Activity: Scan the lines below for the word "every". Copy each line you find it in.

################

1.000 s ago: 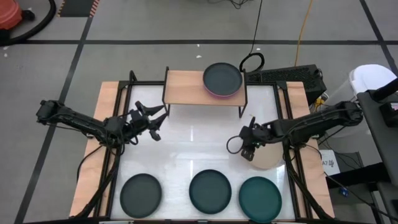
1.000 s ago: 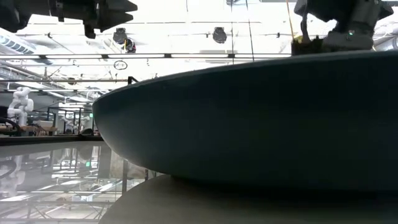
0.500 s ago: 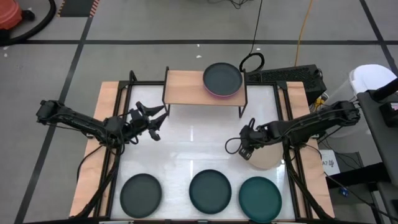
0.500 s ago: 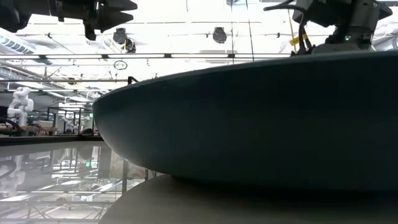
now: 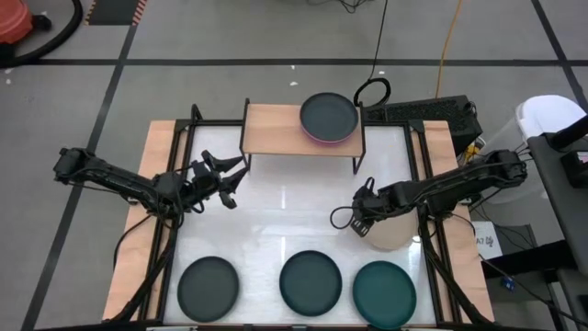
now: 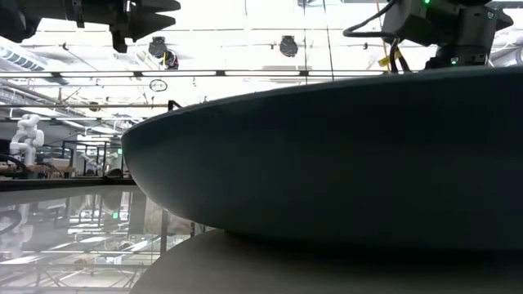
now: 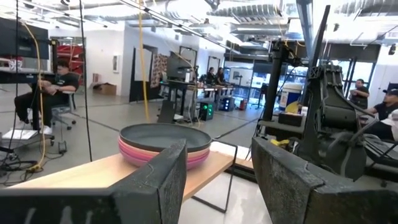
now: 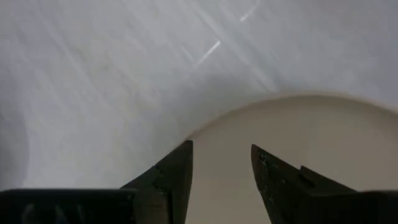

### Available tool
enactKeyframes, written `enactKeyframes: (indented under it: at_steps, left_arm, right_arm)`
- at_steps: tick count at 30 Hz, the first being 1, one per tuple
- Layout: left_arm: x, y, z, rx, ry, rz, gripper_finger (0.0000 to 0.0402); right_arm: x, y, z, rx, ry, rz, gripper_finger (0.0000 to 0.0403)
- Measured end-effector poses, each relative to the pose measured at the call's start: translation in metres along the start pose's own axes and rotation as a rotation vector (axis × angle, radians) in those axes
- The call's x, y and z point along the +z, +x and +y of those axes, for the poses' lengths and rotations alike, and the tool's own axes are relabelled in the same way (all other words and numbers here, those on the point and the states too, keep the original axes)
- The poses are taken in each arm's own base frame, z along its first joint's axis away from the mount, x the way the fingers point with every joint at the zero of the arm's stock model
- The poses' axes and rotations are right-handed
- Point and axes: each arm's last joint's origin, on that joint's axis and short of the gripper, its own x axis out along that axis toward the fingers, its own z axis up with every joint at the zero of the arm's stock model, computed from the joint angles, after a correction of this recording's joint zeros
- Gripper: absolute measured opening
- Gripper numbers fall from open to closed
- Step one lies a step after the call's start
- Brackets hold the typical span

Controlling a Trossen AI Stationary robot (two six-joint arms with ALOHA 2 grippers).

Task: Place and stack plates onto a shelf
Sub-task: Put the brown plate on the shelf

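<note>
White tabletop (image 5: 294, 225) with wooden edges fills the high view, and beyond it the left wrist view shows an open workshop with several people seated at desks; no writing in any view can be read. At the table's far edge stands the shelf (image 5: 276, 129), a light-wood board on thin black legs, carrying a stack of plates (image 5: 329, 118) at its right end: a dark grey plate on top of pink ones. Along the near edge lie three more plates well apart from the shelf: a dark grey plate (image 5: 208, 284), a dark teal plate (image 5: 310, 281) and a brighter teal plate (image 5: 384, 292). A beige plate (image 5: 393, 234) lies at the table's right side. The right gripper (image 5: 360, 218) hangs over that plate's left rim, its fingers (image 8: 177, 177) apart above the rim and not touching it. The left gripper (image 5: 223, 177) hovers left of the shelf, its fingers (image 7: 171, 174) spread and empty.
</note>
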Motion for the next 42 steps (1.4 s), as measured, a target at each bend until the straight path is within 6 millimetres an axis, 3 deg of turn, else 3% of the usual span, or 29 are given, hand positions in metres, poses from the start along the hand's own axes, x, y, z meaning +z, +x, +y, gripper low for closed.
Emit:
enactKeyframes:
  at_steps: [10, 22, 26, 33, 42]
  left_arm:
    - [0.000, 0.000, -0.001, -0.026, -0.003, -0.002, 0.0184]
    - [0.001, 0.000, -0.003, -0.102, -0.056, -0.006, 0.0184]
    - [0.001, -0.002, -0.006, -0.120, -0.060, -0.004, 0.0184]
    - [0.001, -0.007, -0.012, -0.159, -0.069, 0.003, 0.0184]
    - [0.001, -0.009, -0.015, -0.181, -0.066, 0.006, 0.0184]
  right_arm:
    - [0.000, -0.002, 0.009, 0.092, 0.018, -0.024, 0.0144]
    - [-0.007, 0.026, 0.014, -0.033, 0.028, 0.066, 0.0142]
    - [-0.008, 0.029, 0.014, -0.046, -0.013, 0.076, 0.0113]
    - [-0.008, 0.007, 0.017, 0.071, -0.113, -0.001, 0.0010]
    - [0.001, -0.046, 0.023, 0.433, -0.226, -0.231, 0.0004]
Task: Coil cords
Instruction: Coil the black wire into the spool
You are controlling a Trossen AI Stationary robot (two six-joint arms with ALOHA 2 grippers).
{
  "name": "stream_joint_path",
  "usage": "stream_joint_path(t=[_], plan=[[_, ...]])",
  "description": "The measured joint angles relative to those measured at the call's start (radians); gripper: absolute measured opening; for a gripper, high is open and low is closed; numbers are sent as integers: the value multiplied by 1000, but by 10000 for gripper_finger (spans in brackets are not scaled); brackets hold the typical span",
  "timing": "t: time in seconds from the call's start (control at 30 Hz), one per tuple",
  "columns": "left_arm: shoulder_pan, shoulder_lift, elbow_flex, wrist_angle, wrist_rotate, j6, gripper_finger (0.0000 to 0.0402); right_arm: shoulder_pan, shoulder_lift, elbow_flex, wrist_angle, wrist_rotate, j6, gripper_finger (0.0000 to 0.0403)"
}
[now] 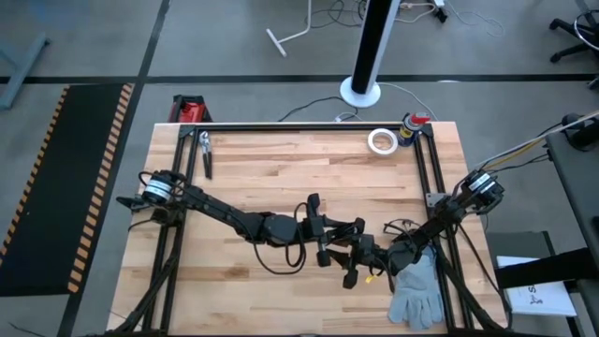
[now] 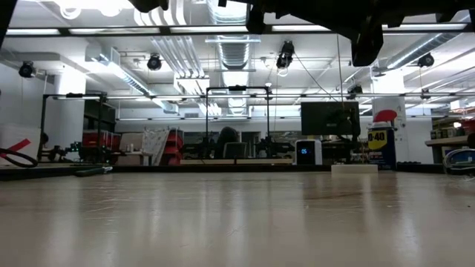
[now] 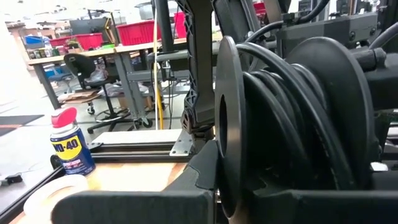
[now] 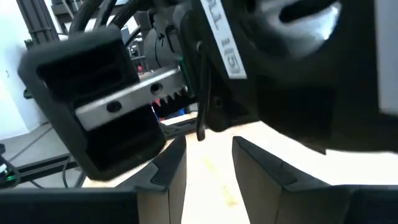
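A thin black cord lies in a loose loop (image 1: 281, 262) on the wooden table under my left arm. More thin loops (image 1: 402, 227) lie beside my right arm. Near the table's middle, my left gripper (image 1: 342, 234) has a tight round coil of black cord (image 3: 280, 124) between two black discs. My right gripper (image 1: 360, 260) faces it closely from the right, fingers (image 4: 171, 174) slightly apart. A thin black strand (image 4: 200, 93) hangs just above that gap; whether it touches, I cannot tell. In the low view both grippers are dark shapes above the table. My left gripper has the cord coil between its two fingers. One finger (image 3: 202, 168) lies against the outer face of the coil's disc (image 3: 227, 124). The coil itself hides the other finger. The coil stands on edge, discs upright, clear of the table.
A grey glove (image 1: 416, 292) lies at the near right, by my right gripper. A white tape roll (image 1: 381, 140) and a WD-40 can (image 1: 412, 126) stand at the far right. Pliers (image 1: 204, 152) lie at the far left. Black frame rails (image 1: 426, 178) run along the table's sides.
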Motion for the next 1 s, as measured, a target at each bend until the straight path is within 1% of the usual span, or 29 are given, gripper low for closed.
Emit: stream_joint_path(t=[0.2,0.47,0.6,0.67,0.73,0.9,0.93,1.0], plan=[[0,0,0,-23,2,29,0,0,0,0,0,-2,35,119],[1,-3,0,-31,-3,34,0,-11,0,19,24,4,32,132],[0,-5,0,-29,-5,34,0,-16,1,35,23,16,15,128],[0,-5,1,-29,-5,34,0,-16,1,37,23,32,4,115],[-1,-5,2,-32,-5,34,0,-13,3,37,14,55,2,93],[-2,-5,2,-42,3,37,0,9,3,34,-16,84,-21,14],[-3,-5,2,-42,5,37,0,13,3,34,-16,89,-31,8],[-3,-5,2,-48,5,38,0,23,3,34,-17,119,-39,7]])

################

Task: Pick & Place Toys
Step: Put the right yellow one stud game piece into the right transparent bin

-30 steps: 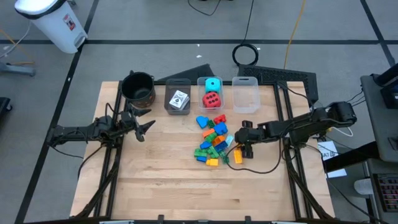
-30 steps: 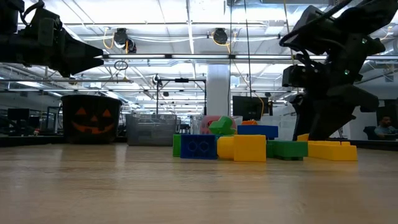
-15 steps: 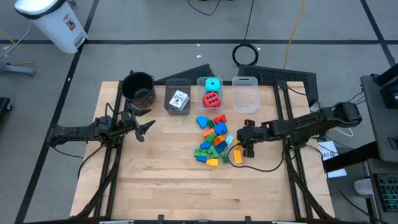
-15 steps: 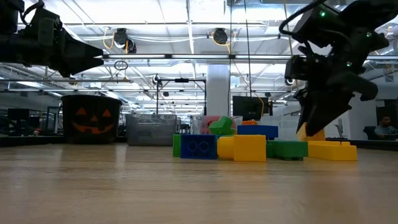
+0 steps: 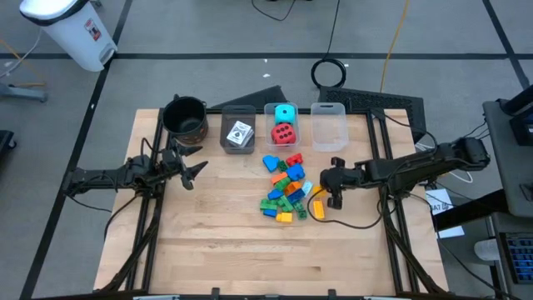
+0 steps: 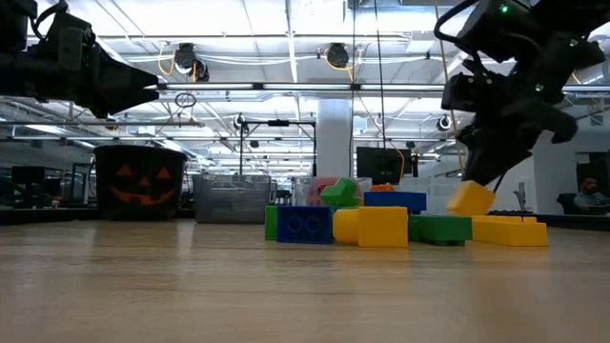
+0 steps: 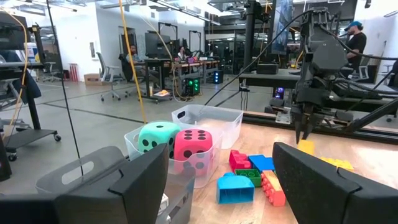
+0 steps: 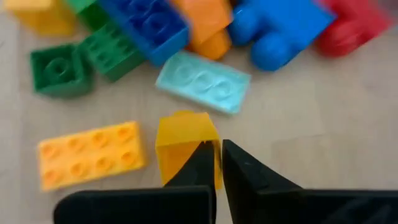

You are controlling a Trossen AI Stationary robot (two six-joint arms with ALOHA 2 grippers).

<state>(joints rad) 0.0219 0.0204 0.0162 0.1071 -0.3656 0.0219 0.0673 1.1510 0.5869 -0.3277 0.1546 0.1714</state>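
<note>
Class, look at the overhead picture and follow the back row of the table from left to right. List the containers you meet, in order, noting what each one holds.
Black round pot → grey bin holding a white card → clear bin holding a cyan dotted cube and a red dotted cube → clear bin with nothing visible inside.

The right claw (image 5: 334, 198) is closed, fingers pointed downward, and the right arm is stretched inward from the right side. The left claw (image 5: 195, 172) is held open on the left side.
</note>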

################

Reply to the task:
- The poses are taken in each arm's own base frame, z along its first joint's axis away from the mount, x the way the fingers point with every joint at the zero of the arm's stock model
- Point and axes: each arm's last joint's origin, on that joint's axis and short of the gripper, its own x axis out along that axis toward the fingers, its own z axis up with every joint at the zero of the arm's stock model, computed from the joint angles, after a correction of this recording's joint zeros

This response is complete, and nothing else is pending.